Assigned task:
Count every line below that contains "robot", then give that count and nothing else.

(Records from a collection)
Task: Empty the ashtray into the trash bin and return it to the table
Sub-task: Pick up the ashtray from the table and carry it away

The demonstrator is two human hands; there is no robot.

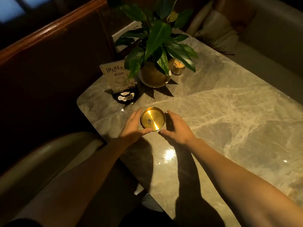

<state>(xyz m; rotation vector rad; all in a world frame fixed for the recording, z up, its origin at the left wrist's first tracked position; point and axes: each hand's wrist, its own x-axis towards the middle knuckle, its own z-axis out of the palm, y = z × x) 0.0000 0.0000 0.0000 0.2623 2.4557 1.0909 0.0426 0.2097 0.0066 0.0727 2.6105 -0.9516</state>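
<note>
Flanking hands: left hand and right hand cup the ashtray from either side, fingers spread and curved.
Grip: left thumb touches the near rim; right fingers sit just beside the rim, contact unclear; neither hand is clenched.
Ashtray: round, gold, upright on the marble table, near its left edge; a small dark speck of ash lies in the middle.
Far left corner: potted plant on a white saucer, table sign reading "09" beside it, small glass jar behind the pot.
Seating: cushioned benches at both ends.
</note>
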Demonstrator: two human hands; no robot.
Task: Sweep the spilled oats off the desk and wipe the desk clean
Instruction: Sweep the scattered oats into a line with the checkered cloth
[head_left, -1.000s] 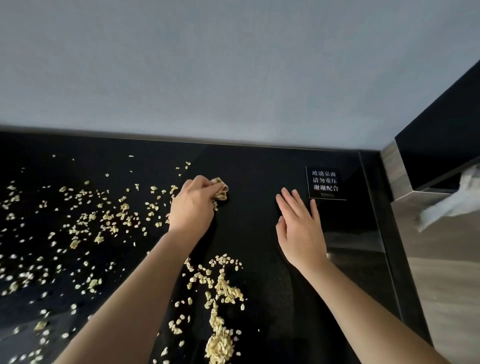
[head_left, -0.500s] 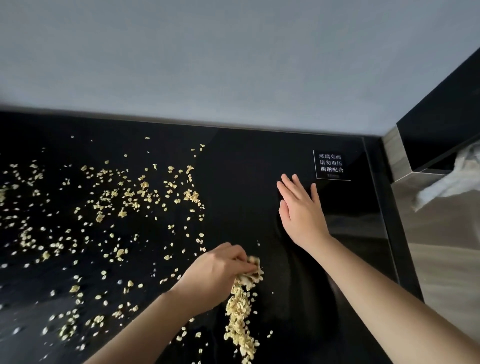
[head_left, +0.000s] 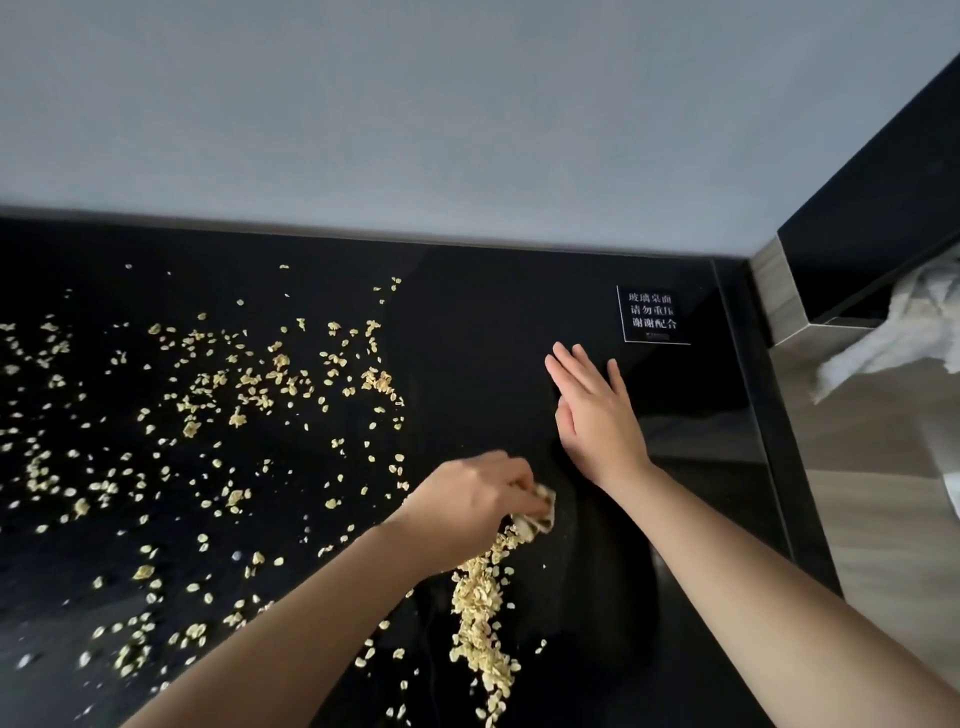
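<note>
Pale oat flakes (head_left: 249, 395) lie scattered over the left and middle of the black glass desk (head_left: 493, 312). A denser ridge of oats (head_left: 480, 618) runs toward the near edge below my left hand. My left hand (head_left: 467, 506) is shut on a small crumpled beige cloth (head_left: 537, 514), which presses on the desk at the top of that ridge. My right hand (head_left: 597, 415) lies flat on the glass to the right, fingers apart, holding nothing.
A grey wall stands behind the desk. A small black sign with white characters (head_left: 652, 314) sits at the back right corner. Beyond the desk's right edge are a dark cabinet (head_left: 883, 208), a metallic surface and white crumpled paper (head_left: 893, 338).
My left hand dragged the cloth from the back of the desk toward me, gathering oats into a ridge, then held about there. My right hand stayed flat in place.
</note>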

Answer section:
2